» **Task description**
Copy the records below exactly. Include all of them.
· · · ·
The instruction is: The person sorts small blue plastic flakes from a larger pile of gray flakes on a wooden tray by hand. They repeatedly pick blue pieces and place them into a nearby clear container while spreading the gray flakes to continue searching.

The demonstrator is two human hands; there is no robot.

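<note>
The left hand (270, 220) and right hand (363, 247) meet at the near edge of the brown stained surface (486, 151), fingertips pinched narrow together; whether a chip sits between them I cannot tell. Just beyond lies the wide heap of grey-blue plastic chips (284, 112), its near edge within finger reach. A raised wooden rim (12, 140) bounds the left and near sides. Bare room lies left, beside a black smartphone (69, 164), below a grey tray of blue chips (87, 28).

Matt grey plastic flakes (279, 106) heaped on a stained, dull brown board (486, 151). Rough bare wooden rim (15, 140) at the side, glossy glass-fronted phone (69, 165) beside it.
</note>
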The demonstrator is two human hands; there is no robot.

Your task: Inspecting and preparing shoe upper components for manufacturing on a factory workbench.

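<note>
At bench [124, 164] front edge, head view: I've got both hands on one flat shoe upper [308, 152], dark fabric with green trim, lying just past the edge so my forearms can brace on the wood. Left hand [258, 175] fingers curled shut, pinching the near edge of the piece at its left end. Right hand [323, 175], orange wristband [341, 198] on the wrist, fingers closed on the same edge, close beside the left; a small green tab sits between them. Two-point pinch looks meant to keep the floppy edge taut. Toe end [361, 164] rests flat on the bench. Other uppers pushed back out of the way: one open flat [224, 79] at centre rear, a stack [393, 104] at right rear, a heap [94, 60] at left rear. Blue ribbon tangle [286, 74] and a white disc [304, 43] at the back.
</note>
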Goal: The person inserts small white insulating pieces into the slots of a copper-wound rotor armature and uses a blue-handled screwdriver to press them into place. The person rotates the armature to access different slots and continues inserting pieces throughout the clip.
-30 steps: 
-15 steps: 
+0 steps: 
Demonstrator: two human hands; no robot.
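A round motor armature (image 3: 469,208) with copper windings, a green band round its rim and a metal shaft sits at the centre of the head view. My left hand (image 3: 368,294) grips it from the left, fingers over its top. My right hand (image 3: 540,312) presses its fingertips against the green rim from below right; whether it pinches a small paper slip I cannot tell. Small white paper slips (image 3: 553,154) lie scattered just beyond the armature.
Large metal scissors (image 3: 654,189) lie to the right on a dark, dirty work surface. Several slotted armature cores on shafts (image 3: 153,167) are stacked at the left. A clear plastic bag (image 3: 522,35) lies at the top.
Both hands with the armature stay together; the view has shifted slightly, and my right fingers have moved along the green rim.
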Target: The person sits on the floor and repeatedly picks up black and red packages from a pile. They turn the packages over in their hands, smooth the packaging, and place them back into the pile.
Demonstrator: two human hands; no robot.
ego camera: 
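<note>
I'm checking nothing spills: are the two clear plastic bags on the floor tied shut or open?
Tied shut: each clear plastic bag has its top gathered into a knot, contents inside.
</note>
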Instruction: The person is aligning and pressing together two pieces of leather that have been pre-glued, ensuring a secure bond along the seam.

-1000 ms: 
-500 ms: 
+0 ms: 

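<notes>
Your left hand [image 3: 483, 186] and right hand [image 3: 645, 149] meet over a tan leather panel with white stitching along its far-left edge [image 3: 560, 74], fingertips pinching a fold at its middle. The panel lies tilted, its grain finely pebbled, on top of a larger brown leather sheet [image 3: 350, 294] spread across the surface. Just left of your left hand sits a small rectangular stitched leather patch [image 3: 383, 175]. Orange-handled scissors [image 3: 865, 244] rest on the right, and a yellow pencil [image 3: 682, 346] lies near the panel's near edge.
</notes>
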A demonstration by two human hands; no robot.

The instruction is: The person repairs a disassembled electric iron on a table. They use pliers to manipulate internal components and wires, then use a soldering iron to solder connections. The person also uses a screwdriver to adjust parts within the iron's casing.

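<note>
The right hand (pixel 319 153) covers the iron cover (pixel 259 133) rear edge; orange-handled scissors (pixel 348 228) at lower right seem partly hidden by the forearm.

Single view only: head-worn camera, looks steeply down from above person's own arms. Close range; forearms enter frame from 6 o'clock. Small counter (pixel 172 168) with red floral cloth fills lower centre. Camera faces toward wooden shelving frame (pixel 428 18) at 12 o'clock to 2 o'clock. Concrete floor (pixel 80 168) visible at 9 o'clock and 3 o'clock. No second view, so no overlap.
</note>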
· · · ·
» **Task output**
The instruction is: The person sorts small blue plastic flakes from a larger pile of gray flakes on a wooden tray by hand. They repeatedly pick blue pieces and place them into a nearby clear container while spreading the gray flakes to continue searching.

The demonstrator is two human hands; there is no robot.

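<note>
The left hand (270, 220) and right hand (363, 247) meet at the near edge of the brown stained surface (486, 151), fingertips pinched narrow together; whether a chip sits between them I cannot tell. Just beyond lies the wide heap of grey-blue plastic chips (284, 112), its near edge within finger reach. A raised wooden rim (12, 140) bounds the left and near sides. Bare room lies left, beside a black smartphone (69, 164), below a grey tray of blue chips (87, 28).

Matt grey plastic flakes (279, 106) heaped on a stained, dull brown board (486, 151). Rough bare wooden rim (15, 140) at the side, glossy glass-fronted phone (69, 165) beside it.
</note>
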The demonstrator is two human hands; there is no robot.

Your task: Inspecting and preparing shoe upper components for manufacturing on a factory workbench.

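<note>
At bench [124, 164] front edge, head view: I've got both hands on one flat shoe upper [308, 152], dark fabric with green trim, lying just past the edge so my forearms can brace on the wood. Left hand [258, 175] fingers curled shut, pinching the near edge of the piece at its left end. Right hand [323, 175], orange wristband [341, 198] on the wrist, fingers closed on the same edge, close beside the left; a small green tab sits between them. Two-point pinch looks meant to keep the floppy edge taut. Toe end [361, 164] rests flat on the bench. Other uppers pushed back out of the way: one open flat [224, 79] at centre rear, a stack [393, 104] at right rear, a heap [94, 60] at left rear. Blue ribbon tangle [286, 74] and a white disc [304, 43] at the back.
</note>
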Goal: The person inserts small white insulating pieces into the slots of a copper-wound rotor armature and uses a blue-handled screwdriver to press them into place. The person rotates the armature to access different slots and continues inserting pieces throughout the clip.
-30 steps: 
-15 steps: 
+0 steps: 
Demonstrator: two human hands; no robot.
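A round motor armature (image 3: 469,208) with copper windings, a green band round its rim and a metal shaft sits at the centre of the head view. My left hand (image 3: 368,294) grips it from the left, fingers over its top. My right hand (image 3: 540,312) presses its fingertips against the green rim from below right; whether it pinches a small paper slip I cannot tell. Small white paper slips (image 3: 553,154) lie scattered just beyond the armature.
Large metal scissors (image 3: 654,189) lie to the right on a dark, dirty work surface. Several slotted armature cores on shafts (image 3: 153,167) are stacked at the left. A clear plastic bag (image 3: 522,35) lies at the top.
Both hands with the armature stay together; the view has shifted slightly, and my right fingers have moved along the green rim.
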Target: The person sits on the floor and repeatedly picks up black and red packages from a pile. They turn the packages over in their hands, smooth the packaging, and place them back into the pile.
Demonstrator: two human hands; no robot.
ego camera: 
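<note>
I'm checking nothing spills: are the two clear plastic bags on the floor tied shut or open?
Tied shut: each clear plastic bag has its top gathered into a knot, contents inside.
</note>
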Instruction: The person is aligning and pressing together two pieces of leather that have been pre-glued, ensuring a secure bond along the seam.

-1000 ms: 
-500 ms: 
+0 ms: 

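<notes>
Your left hand [image 3: 483, 186] and right hand [image 3: 645, 149] meet over a tan leather panel with white stitching along its far-left edge [image 3: 560, 74], fingertips pinching a fold at its middle. The panel lies tilted, its grain finely pebbled, on top of a larger brown leather sheet [image 3: 350, 294] spread across the surface. Just left of your left hand sits a small rectangular stitched leather patch [image 3: 383, 175]. Orange-handled scissors [image 3: 865, 244] rest on the right, and a yellow pencil [image 3: 682, 346] lies near the panel's near edge.
</notes>
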A demonstration by two human hands; no robot.

The instruction is: The person repairs a disassembled electric iron on a table. They use pliers to manipulate internal components and wires, then use a soldering iron to solder connections. The person also uses a screwdriver to adjust parts within the iron's casing.

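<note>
The right hand (pixel 319 153) covers the iron cover (pixel 259 133) rear edge; orange-handled scissors (pixel 348 228) at lower right seem partly hidden by the forearm.

Single view only: head-worn camera, looks steeply down from above person's own arms. Close range; forearms enter frame from 6 o'clock. Small counter (pixel 172 168) with red floral cloth fills lower centre. Camera faces toward wooden shelving frame (pixel 428 18) at 12 o'clock to 2 o'clock. Concrete floor (pixel 80 168) visible at 9 o'clock and 3 o'clock. No second view, so no overlap.
</note>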

The output is finished, and nothing else is needed.